System administrators (those with root privileges) can copy fonts into the system's /usr/share/fonts directory. This will make fonts available to any user on the system.

root #cp /home/larry/Downloads/Inconsolata.otf /usr/share/fonts

Console font


In order to use a specific font in the console, set the consolefont variable in /etc/conf.d/consolefont to the name of a file found in /usr/share/consolefonts/ (without the .psfu.gz suffix).

FILE /etc/conf.d/consolefontSetting the console font

Next add consolefont init script to boot runlevel:

root #rc-update add consolefont boot

media-fonts/terminus-font is a good option; It has fonts with sizes from 12 to 32 pixels making it suitable for HD screens or providing an option for larger console fonts.


Configuration of the systemd virtual console is done using the /etc/vconsole.conf configuration file.

To set a specific font set the FONT to the name of a file found in /usr/share/consolefonts/ (without the .psfu.gz suffix). The FONT_MAP is set to the name of a file found in /usr/share/unimaps/ (also without any suffix).
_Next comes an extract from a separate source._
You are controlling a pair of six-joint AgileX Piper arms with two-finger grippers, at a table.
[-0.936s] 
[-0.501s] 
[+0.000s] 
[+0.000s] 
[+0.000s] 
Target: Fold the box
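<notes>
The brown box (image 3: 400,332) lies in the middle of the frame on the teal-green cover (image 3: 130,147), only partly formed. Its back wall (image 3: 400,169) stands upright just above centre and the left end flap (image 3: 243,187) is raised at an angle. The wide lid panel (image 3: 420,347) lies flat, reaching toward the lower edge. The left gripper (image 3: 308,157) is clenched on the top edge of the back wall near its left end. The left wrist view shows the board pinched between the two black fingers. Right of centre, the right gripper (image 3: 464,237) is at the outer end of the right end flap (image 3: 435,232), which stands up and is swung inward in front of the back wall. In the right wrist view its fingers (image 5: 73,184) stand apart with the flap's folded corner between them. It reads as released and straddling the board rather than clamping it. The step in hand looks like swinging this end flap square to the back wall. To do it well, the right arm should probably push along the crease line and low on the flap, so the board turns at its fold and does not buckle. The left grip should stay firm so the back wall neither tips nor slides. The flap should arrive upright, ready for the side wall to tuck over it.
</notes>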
FILE /etc/vconsole.confSetting the console font

New configuration can be reloaded by:

root #systemctl restart systemd-vconsole-setup.service
It is also possible to override the FONT and FONT_MAP using vconsole.font= and vconsole.font_map= kernel command line parameters.

GUI font

To configure fonts for use in graphical applications see the Fontconfig article.
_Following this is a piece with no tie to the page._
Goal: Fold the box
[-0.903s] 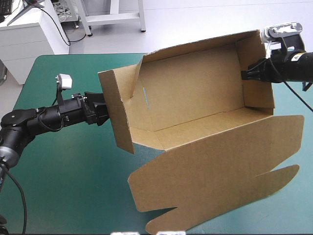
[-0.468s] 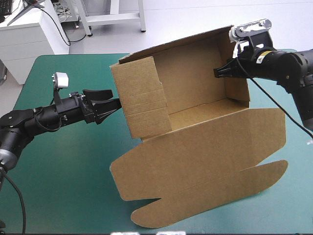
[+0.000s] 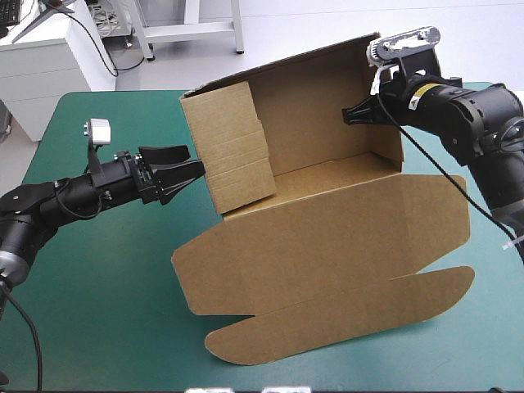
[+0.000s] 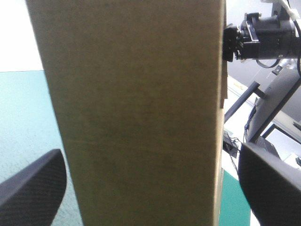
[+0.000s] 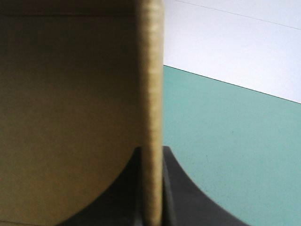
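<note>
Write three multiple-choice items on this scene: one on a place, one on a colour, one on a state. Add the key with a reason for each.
1. Where does the right gripper hold the box? A its left end wall; B its right end wall; C the flat lid.
2. What colour is the table cover? A red; B white; C teal-green.
3. How is the left gripper? A open; B shut on the box; C out of view.
Key: 1 B: its fingers pinch that wall's edge. 2 C: so in every view. 3 A: its fingers stand apart, board between them.
</note>
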`<state>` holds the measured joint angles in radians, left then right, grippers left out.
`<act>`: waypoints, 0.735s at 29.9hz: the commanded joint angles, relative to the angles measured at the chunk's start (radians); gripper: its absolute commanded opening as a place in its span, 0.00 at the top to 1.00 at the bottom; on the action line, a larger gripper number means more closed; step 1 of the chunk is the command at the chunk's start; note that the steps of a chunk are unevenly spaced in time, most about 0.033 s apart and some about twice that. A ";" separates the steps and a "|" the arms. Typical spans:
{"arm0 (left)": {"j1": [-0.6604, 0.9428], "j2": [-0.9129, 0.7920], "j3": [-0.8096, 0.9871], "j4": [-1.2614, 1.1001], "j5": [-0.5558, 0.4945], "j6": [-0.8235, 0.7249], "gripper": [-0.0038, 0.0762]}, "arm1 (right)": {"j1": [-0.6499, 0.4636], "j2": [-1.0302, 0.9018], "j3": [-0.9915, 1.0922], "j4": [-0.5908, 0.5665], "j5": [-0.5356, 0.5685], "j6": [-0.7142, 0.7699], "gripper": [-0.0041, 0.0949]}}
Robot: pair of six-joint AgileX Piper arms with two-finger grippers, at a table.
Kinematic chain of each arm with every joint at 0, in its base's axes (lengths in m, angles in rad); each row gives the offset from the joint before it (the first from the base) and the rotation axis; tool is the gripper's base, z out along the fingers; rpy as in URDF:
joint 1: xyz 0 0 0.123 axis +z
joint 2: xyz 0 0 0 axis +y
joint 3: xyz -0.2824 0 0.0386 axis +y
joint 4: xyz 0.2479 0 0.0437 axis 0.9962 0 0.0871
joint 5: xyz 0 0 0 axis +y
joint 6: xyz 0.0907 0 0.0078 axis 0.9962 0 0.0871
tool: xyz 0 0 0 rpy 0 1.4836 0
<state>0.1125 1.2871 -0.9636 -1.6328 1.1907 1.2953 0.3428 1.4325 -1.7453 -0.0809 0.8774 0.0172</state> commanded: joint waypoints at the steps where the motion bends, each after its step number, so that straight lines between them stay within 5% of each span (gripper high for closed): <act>1: -0.047 -0.029 -0.039 -0.089 0.112 -0.006 0.06 | 0.002 -0.033 -0.028 -0.009 -0.090 0.018 0.97; 6: -0.104 -0.029 -0.081 -0.070 0.069 -0.003 0.07 | 0.002 -0.033 -0.028 -0.009 -0.090 0.018 0.97; 14: -0.226 -0.029 -0.236 0.204 -0.257 -0.236 0.13 | 0.002 -0.033 -0.028 -0.007 -0.088 0.023 0.97; 18: -0.347 -0.027 -0.322 0.517 -0.507 -0.518 0.13 | 0.002 -0.033 -0.028 -0.007 -0.079 0.041 0.97; 22: -0.435 -0.026 -0.378 0.827 -0.606 -0.797 0.15 | 0.002 -0.033 -0.028 -0.005 -0.065 0.069 0.97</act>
<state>-0.2660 1.2871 -1.2735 -0.9590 0.6872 0.6846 0.3436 1.4325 -1.7453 -0.1058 0.8782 0.0634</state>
Font installation to support viewing more scripts

Emoji and symbols

root #emerge --ask media-fonts/noto-emoji
Once installed, Noto Emoji can be configured selected for use as a fallback font (used when a glyph does not exist in the selected font) for emoji symbols using the following command:
root #eselect fontconfig enable 75-noto-emoji-fallback.conf
Web browsers tend to use their own font selection logic, simply installing the package is enough.

Currently available through the GURU overlay:

root #emerge --ask media-fonts/symbola

Non-Latin scripts

Gentoo doesn't install many fonts by default; if a character needs to be displayed that the system does not have a glyph for it will be rendered using the .notdef character also known as tofu this is typically:

  • a little square which is often empty, ☐
  • a box with an X in it, ☒
  • a box with a question mark in it, ⍰
  • a box containing the unicode code point

The web browser used to view this page renders it as 􏿾.

The Noto (no tofu) font family provides a single (if large) package that contains a consistent set of glyphs covering most commonly used languages.

If support for additional glyphs is required consider installing a selection of the following packages:

Language Package(s)
Bengali media-fonts/lohit-bengali media-fonts/noto
Japanese media-fonts/mikachan-font-ttf media-fonts/noto-cjk
Korean media-fonts/alee-fonts media-fonts/noto-cjk
Persian media-fonts/farsi-fonts media-fonts/noto
Tamil media-fonts/lohit-tamil media-fonts/noto
Thai media-fonts/thaifonts-scalable media-fonts/noto

Additional package considerations

media-fonts/fonts-meta (Meta package for fonts to cover most needs):

root #emerge --ask media-fonts/fonts-meta

Microsoft's TrueType media-fonts/corefonts:

root #emerge --ask media-fonts/corefonts

Configuring fonts in applications

The way programs handle fonts can be different for every program. But most applications follow a certain convention. They accept the name of the font as a variable for their font configuration. The following command will give the list of all fonts that are currently available to the user issuing it (all fonts in ~/.local/share/fonts and /usr/share/fonts).

user $fc-list
/usr/share/fonts/FiraCode-Medium.ttf: Fira Code,Fira Code Medium:style=Medium,Regular

Here, the first field after the : (Fira Code in this case) is the family of the font that should be used in the configuration of most applications.